Skjeldestad F E, Hagen B, Lie A K, Isaksen C
Department of Obstetrics and Gynecology, Medical Faculty, Norwegian University of Science and Technology, Trondheim, Norway.
Obstet Gynecol. 1997 Sep;90(3):428-33. doi: 10.1016/s0029-7844(97)00276-7.
To assess the risk of residual and recurrent disease after carbon dioxide laser conization treatment for high-grade lesions of the cervix uteri, and thus to refine intervals for follow-up.
The study population comprised all women treated for cervical intraepithelial neoplasia grade II-III over a 10-year period (1983-1992). All women who resided within the county for the entire follow-up period were followed for residual or recurrent disease, verified histologically until the closure date of January 31, 1996. The cumulative incidence of recurrent disease was assessed by survival analyses, and logistic regression was used to predict clinical features at initial treatment that were associated with the risk of residual or recurrent disease.
Only 19 of 1081 women (1.8%) were lost to follow-up. Residual disease was diagnosed in 20 (1.9%) study participants. The cumulative incidence of recurrent disease was extremely low, increasing nearly linearly with an annual incidence of three per 1000 woman-years observed. Involved resection margins were associated significantly with both residual disease (crude odds ratio [OR] 18.1; 95% confidence interval [CI] 5.2, 64.0) and recurrent disease (adjusted OR 3.0; 95% CI 1.2, 7.5) when compared with disease-free resection margins as reference.

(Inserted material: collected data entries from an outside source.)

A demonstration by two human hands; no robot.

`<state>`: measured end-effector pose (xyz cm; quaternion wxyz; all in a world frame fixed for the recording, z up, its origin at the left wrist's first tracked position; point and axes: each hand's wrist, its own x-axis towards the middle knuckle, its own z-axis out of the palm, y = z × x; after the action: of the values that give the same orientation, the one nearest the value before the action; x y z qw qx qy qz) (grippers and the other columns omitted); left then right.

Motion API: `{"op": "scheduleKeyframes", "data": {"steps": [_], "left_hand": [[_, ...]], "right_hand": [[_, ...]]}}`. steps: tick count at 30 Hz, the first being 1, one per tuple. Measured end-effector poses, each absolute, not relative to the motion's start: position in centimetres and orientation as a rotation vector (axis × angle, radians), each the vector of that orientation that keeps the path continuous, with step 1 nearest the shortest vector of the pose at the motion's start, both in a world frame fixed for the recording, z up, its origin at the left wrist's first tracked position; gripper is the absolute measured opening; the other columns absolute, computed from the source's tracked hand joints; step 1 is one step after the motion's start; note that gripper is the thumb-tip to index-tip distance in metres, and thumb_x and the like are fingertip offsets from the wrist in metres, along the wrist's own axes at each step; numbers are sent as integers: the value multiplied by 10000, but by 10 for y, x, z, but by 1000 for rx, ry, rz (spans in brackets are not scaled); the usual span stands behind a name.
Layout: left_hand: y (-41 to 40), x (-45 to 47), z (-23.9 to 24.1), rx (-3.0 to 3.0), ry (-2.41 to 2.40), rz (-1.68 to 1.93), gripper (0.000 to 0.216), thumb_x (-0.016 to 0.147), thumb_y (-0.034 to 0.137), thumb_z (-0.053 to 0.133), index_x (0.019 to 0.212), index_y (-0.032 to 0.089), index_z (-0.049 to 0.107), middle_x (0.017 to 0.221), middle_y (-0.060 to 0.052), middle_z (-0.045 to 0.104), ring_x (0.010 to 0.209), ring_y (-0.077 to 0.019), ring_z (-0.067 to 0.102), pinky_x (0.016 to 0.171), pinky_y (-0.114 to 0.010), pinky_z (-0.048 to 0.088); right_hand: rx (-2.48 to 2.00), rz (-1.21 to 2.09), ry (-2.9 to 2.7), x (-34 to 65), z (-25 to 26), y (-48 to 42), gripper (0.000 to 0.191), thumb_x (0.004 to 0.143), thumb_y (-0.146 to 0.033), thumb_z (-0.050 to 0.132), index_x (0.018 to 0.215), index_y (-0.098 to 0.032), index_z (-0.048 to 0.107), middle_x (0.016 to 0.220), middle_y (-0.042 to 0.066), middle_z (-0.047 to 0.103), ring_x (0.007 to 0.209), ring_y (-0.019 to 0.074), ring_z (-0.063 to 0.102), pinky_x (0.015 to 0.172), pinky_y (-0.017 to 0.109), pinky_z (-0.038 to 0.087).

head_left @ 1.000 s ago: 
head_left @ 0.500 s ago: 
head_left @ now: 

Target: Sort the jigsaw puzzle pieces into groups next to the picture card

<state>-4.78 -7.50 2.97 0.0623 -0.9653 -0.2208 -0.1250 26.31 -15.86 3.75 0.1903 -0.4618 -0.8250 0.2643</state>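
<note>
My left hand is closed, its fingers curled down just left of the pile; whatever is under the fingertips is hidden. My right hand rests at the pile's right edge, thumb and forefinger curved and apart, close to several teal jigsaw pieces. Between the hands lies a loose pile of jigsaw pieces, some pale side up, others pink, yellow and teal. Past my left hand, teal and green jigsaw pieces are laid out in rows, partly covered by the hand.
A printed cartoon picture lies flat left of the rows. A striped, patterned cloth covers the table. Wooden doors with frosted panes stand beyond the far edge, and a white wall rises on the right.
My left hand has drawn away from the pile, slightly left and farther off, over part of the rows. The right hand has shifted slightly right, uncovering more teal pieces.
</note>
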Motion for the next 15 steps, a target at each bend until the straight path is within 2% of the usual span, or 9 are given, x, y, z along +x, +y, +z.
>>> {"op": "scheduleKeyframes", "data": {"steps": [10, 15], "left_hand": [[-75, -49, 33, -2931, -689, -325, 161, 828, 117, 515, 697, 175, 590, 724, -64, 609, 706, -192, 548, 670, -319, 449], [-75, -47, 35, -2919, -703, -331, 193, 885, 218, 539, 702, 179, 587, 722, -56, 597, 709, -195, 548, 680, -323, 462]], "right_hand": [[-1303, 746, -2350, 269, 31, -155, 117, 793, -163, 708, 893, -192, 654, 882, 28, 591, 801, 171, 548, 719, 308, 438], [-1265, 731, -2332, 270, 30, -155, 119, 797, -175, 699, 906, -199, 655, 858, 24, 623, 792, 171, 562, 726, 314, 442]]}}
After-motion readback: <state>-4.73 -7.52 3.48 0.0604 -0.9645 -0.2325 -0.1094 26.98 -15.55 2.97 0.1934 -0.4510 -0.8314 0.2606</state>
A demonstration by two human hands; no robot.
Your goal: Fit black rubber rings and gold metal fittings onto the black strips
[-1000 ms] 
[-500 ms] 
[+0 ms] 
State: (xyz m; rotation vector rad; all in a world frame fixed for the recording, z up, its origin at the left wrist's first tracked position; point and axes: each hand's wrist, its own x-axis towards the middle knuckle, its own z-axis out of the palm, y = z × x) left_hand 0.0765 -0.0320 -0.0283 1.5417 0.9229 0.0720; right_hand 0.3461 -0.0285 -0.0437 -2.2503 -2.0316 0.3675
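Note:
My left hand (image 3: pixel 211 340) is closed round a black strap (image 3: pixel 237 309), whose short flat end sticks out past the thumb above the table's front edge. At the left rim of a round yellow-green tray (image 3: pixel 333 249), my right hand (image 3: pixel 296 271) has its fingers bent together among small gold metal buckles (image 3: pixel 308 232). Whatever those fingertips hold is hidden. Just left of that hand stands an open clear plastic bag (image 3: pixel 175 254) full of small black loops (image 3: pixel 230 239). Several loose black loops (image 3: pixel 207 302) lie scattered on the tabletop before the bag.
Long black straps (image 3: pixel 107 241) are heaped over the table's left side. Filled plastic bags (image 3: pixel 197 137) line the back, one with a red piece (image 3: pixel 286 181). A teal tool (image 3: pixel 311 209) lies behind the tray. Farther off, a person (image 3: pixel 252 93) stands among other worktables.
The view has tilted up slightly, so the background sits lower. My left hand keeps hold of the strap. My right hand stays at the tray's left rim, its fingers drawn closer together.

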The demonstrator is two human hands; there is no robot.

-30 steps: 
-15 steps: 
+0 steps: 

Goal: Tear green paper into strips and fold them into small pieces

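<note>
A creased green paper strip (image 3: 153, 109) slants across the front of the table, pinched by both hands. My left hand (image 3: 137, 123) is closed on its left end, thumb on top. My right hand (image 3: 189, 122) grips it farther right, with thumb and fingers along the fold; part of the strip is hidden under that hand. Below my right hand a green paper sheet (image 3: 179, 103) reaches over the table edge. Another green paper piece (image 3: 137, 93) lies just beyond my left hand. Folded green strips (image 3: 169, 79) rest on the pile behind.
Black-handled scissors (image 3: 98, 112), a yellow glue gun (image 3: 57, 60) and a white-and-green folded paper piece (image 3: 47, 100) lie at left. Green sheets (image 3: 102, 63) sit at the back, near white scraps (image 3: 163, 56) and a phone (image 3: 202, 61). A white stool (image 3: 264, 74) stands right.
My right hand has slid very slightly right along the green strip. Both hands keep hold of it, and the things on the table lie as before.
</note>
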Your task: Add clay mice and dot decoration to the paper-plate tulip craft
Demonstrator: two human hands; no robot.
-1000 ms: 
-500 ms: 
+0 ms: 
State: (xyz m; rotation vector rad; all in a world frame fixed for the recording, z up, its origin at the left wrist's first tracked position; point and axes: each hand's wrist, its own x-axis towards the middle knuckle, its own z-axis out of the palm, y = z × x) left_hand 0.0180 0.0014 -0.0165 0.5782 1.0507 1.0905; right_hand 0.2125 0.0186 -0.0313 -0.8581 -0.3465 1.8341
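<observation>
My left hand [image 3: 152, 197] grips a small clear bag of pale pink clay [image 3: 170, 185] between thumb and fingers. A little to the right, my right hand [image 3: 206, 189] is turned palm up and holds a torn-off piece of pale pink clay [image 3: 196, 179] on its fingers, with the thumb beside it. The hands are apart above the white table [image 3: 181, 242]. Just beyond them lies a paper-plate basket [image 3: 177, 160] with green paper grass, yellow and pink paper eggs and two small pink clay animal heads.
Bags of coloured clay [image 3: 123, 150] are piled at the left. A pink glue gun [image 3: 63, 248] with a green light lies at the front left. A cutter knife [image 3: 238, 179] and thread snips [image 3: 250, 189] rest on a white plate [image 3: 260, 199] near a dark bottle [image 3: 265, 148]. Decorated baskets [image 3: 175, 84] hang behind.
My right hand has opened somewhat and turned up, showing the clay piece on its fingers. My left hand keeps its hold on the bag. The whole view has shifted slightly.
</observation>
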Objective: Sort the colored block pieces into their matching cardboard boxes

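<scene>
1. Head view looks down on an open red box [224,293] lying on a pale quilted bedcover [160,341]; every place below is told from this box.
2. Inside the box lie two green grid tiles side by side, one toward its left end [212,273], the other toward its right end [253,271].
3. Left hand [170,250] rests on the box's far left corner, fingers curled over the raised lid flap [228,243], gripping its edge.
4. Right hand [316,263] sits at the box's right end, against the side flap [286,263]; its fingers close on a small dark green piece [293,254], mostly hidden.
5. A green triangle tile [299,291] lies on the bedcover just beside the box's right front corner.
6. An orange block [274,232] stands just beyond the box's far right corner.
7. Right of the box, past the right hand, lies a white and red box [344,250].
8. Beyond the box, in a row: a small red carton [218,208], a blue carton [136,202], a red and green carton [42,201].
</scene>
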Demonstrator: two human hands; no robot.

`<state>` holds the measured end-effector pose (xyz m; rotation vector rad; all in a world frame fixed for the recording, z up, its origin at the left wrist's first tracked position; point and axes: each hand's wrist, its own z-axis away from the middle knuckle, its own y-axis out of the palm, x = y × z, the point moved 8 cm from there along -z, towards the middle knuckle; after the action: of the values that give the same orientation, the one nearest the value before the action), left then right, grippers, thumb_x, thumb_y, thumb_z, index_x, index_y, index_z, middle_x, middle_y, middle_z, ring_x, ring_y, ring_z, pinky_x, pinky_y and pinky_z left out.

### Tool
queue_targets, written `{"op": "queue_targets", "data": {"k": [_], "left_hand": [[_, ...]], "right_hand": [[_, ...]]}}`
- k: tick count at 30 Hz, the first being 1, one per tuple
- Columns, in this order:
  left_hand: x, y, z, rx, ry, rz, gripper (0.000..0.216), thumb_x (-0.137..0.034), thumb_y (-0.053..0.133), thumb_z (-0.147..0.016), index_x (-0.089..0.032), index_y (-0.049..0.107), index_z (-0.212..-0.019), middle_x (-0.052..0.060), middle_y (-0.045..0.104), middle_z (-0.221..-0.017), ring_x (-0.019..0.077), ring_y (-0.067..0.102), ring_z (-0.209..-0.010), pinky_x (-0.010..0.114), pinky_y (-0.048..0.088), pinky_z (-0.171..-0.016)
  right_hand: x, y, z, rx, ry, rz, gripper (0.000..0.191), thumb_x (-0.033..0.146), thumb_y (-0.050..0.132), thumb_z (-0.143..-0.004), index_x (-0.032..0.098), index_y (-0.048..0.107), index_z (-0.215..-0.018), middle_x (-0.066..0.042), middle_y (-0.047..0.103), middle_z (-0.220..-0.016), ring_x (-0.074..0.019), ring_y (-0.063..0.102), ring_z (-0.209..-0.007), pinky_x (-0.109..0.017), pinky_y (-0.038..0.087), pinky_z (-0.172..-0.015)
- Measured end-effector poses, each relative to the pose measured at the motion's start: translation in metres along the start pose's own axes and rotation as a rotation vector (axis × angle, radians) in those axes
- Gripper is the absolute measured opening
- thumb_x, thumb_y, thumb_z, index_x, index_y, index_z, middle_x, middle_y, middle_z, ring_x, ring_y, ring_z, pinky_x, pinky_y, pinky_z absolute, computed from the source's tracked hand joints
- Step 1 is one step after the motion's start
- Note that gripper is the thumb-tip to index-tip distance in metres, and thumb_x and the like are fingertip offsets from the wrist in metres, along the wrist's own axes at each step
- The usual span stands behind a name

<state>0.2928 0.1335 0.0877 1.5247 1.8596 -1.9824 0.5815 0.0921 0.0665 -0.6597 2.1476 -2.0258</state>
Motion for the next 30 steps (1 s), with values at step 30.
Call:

We recommend a differential follow-up interval depending upon the histologic evaluation of cone margins. If there is no residual disease, women who have free resection margins should return at a 3-year interval for follow-up. Women who have disease extended to the cone margins are recommended Papanicolaou smears at annual intervals through the fourth postoperative year before returning at a 3-year interval as practiced in the general screening program.
评估二氧化碳激光锥切术治疗子宫颈高级别病变后残留及复发病变的风险,从而优化随访间隔。
研究人群包括在10年期间(1983 - 1992年)接受治疗的所有子宫颈上皮内瘤变II - III级的女性。所有在整个随访期间居住在该县的女性均接受残留或复发病变的随访,通过组织学检查进行确认,直至1996年1月31日截止日期。复发病变的累积发病率通过生存分析进行评估,逻辑回归用于预测初始治疗时与残留或复发病变风险相关的临床特征。
1081名女性中仅有19名(1.8%)失访。20名(1.9%)研究参与者被诊断为残留病变。复发病变的累积发病率极低,以每1000女性年3例的年发病率几乎呈线性增加。与切缘无病变作为对照相比,切缘受累与残留病变(粗比值比[OR] 18.1;95%置信区间[CI] 5.2, 64.0)和复发病变(校正OR 3.0;95% CI 1.2, 7.5)均显著相关。
我们建议根据锥切切缘的组织学评估采用不同的随访间隔。如果没有残留病变,切缘无病变的女性应每3年复诊进行随访。对于切缘有病变的女性,建议在术后第4年每年进行巴氏涂片检查,之后按照一般筛查程序每3年复诊一次。